What you need to do -> Report how many lines of the records below include the word "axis". Give nothing but the number.

Entries supplied ->
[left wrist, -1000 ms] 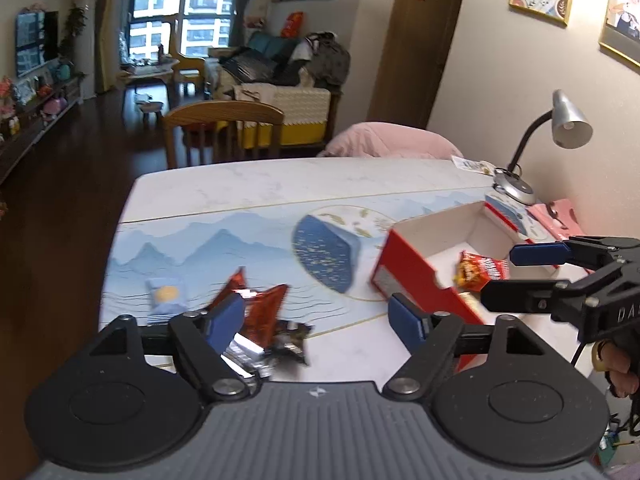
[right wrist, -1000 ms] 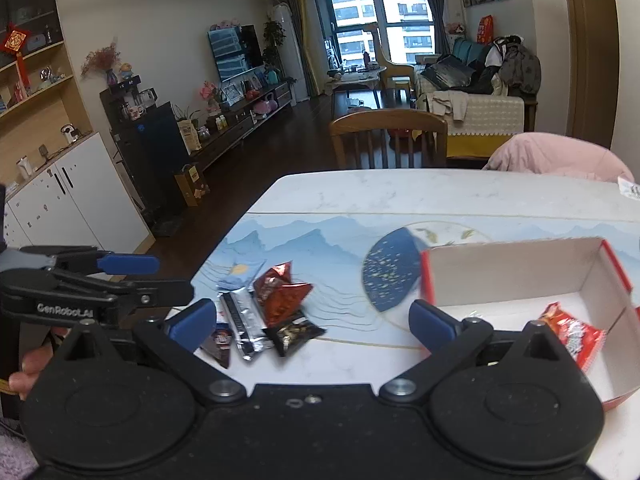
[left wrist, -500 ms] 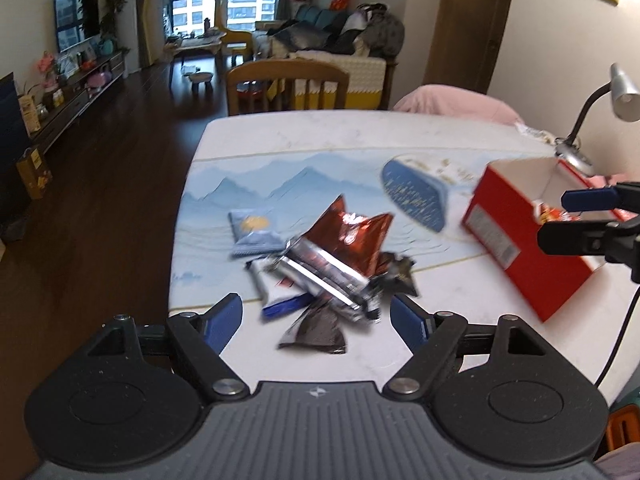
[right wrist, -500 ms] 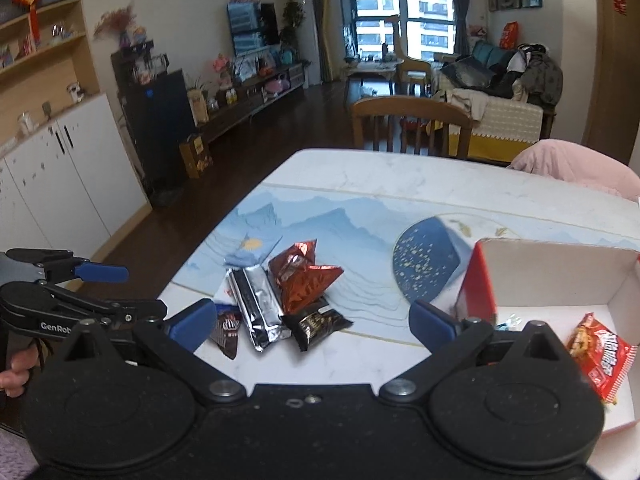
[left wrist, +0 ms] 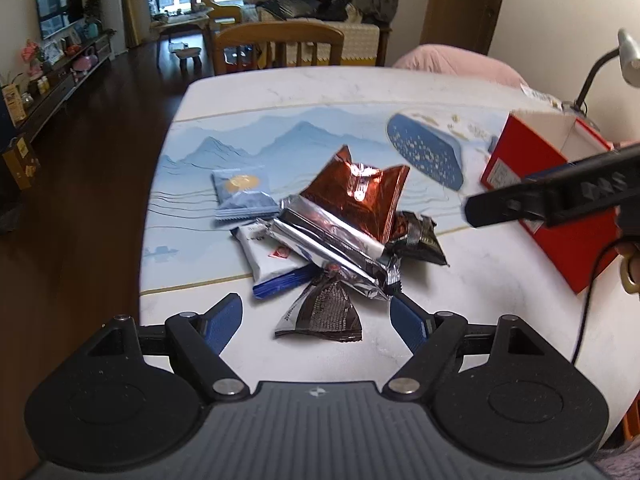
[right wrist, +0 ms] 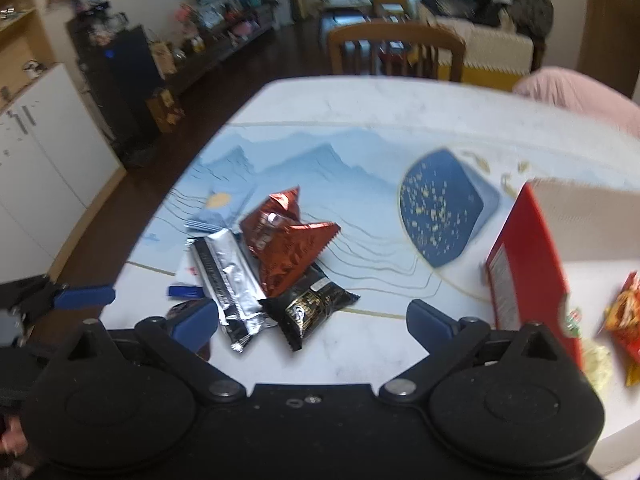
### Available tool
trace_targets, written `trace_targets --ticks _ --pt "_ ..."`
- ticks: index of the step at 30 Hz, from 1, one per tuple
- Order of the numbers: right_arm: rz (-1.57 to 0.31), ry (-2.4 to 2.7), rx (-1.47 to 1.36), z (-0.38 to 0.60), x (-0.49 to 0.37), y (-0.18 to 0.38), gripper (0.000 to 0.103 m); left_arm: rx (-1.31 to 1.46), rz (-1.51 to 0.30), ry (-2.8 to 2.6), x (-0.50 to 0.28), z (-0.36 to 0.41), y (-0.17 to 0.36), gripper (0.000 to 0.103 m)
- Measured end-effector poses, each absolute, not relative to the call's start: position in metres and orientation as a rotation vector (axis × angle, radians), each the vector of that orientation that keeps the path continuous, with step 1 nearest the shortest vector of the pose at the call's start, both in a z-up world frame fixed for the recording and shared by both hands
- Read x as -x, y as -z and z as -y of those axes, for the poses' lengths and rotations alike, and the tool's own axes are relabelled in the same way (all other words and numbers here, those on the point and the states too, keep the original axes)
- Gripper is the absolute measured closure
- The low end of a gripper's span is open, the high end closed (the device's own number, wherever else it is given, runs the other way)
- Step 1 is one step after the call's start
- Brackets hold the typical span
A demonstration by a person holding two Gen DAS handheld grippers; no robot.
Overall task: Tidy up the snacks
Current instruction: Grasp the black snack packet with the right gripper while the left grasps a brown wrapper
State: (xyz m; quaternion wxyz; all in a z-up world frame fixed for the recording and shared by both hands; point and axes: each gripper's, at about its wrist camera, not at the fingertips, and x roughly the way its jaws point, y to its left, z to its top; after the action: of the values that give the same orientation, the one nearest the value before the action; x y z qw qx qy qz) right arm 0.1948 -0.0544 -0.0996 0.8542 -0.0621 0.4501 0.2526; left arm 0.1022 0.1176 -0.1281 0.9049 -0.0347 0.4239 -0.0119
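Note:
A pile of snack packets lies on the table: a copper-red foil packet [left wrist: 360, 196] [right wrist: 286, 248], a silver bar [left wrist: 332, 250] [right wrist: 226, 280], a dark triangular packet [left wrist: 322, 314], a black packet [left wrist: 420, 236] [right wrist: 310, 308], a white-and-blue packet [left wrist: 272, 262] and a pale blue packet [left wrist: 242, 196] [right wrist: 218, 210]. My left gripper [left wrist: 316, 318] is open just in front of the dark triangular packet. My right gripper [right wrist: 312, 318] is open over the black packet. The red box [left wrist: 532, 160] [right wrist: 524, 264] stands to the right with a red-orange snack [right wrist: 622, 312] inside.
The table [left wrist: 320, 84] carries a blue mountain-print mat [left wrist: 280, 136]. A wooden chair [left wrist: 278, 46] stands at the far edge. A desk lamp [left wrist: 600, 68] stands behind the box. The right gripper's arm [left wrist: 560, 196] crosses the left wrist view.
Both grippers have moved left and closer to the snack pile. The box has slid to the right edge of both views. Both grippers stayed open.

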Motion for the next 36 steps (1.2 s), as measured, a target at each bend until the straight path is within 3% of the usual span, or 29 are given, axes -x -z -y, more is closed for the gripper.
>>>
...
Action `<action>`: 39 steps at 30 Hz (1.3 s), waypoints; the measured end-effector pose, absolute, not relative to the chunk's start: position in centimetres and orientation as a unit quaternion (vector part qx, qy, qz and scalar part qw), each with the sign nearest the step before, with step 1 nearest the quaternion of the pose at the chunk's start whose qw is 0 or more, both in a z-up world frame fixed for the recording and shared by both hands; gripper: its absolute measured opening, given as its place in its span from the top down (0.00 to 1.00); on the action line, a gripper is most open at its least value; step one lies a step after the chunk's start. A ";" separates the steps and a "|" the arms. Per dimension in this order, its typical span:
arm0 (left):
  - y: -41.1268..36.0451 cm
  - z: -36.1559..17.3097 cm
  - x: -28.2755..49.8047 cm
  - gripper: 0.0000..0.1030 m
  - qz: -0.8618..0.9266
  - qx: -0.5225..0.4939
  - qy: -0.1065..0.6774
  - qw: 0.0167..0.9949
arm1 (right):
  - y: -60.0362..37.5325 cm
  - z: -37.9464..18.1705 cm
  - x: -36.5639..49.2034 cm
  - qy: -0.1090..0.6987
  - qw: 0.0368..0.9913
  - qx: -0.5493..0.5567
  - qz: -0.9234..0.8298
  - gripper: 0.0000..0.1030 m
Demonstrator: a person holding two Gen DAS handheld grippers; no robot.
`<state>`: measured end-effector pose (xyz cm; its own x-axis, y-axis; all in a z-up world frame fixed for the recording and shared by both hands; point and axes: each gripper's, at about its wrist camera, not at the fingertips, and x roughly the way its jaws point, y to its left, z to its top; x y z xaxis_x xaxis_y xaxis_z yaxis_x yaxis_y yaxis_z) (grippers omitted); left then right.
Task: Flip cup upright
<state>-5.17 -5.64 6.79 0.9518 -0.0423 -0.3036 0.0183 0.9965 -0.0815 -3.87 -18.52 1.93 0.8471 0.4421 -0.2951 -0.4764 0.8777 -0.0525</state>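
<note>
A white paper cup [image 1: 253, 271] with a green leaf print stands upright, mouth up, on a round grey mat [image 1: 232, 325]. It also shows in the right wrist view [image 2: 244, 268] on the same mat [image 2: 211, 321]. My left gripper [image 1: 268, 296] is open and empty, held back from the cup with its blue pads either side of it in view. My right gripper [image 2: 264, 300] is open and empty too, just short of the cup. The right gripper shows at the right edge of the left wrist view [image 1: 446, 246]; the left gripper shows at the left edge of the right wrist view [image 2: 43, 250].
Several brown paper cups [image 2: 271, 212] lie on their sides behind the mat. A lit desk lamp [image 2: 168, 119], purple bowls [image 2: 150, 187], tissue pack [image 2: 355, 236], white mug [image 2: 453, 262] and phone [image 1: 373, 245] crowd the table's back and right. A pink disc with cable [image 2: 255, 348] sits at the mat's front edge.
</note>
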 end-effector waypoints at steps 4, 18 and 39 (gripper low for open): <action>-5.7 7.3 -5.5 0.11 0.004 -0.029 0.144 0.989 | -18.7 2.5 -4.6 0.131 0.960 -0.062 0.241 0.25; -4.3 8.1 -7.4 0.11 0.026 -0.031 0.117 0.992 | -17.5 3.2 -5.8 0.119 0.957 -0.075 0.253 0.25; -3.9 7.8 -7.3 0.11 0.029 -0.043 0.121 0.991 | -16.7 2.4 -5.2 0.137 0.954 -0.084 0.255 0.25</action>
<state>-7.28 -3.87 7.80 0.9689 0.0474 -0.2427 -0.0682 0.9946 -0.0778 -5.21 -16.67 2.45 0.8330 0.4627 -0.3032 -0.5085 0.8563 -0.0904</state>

Completed task -> 2